- **Directions**: Repeat the data in full. No line may differ from the original.

*** Information shown ***

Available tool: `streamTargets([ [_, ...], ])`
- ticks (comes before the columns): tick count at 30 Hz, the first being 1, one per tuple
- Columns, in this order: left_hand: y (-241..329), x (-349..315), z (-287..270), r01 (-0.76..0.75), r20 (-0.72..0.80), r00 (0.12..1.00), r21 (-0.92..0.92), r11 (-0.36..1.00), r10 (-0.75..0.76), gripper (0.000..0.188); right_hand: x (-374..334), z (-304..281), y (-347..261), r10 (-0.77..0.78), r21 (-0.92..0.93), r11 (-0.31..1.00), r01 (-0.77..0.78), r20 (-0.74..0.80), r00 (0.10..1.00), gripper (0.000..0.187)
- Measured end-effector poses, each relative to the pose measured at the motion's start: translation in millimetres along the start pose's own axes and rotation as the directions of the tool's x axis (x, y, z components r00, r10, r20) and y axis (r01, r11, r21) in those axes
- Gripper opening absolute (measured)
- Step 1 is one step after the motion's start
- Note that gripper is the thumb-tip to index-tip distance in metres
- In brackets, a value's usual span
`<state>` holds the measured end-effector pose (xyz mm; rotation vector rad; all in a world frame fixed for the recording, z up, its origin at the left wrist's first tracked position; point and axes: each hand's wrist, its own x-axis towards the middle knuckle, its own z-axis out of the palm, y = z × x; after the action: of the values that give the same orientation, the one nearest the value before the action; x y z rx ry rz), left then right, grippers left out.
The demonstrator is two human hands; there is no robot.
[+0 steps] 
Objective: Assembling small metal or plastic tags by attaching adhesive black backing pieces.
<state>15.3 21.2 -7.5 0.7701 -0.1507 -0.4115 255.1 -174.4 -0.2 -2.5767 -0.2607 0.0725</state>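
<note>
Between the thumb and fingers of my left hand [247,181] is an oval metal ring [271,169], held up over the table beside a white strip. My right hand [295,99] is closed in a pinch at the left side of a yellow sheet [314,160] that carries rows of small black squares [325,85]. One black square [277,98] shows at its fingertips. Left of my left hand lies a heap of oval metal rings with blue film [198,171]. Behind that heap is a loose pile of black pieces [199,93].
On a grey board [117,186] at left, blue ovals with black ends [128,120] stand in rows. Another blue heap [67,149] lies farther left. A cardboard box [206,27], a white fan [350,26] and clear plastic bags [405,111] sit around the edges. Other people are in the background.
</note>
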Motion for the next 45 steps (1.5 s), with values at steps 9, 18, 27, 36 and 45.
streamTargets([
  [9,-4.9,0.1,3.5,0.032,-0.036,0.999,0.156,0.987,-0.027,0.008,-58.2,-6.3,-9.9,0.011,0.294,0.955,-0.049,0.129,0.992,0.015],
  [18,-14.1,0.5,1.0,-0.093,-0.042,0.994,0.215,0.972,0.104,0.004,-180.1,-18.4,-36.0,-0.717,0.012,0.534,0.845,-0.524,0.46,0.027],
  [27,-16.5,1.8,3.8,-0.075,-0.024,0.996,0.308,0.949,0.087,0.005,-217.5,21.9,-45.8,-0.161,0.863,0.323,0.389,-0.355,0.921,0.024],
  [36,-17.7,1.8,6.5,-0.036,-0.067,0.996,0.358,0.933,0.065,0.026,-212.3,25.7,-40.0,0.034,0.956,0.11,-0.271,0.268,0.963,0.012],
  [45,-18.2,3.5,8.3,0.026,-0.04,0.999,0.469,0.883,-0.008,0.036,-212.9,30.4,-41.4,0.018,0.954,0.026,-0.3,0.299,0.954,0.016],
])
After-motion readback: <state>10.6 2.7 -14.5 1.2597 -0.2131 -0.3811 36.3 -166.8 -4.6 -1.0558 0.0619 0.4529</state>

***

- **Result of this exercise**:
Available tool: `streamTargets([ [_, ...], ])`
- ticks (comes before the columns): tick count at 30 Hz, the first being 1, one per tuple
- Columns, in this order: left_hand: y (-241..329), x (-349..315), z (-287..270), r01 (-0.76..0.75), r20 (-0.72..0.80), r00 (0.12..1.00), r21 (-0.92..0.92), r11 (-0.36..1.00), r10 (-0.75..0.76), gripper (0.000..0.188); right_hand: x (-374..334), z (-304..281), y (-347..261), r10 (-0.77..0.78), r21 (-0.92..0.93), r11 (-0.31..1.00), r01 (-0.77..0.78), r20 (-0.74..0.80), r00 (0.10..1.00), gripper (0.000..0.187)
- Measured end-effector poses, each relative to the pose measured at the motion's start: translation in millimetres along the start pose's own axes and rotation as the directions of the tool's x axis (x, y, z components r00, r10, r20) and y axis (r01, r11, r21) in those axes
- Gripper opening absolute (measured)
- Step 1 is one step after the motion's start
- Note that gripper is the thumb-tip to index-tip distance in metres
- In brackets, a value's usual span
`<state>` holds the measured end-effector pose (xyz mm; rotation vector rad; all in a world frame fixed for the recording, z up, its origin at the left wrist's first tracked position; point and axes: each hand's wrist, its own x-axis towards the middle knuckle, its own z-axis out of the palm, y = z × x; after the action: of the values that give the same orientation, the one nearest the value before the action; x y z rx ry rz), left then right, grippers left out.
The demonstrator is two human hands; there is no robot.
[+0 steps] 
Objective: Assembling small metal or plastic tags by attaching adhesive black backing pieces.
<state>15.3 21.2 -7.5 0.7701 -0.1507 -0.4115 255.1 -174.4 -0.2 -2.5767 -0.2607 0.0725</state>
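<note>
Between the thumb and fingers of my left hand [247,181] is an oval metal ring [271,169], held up over the table beside a white strip. My right hand [295,99] is closed in a pinch at the left side of a yellow sheet [314,160] that carries rows of small black squares [325,85]. One black square [277,98] shows at its fingertips. Left of my left hand lies a heap of oval metal rings with blue film [198,171]. Behind that heap is a loose pile of black pieces [199,93].
On a grey board [117,186] at left, blue ovals with black ends [128,120] stand in rows. Another blue heap [67,149] lies farther left. A cardboard box [206,27], a white fan [350,26] and clear plastic bags [405,111] sit around the edges. Other people are in the background.
</note>
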Motion for the next 45 steps (1.5 s), with values at steps 9, 18, 27, 36 and 45.
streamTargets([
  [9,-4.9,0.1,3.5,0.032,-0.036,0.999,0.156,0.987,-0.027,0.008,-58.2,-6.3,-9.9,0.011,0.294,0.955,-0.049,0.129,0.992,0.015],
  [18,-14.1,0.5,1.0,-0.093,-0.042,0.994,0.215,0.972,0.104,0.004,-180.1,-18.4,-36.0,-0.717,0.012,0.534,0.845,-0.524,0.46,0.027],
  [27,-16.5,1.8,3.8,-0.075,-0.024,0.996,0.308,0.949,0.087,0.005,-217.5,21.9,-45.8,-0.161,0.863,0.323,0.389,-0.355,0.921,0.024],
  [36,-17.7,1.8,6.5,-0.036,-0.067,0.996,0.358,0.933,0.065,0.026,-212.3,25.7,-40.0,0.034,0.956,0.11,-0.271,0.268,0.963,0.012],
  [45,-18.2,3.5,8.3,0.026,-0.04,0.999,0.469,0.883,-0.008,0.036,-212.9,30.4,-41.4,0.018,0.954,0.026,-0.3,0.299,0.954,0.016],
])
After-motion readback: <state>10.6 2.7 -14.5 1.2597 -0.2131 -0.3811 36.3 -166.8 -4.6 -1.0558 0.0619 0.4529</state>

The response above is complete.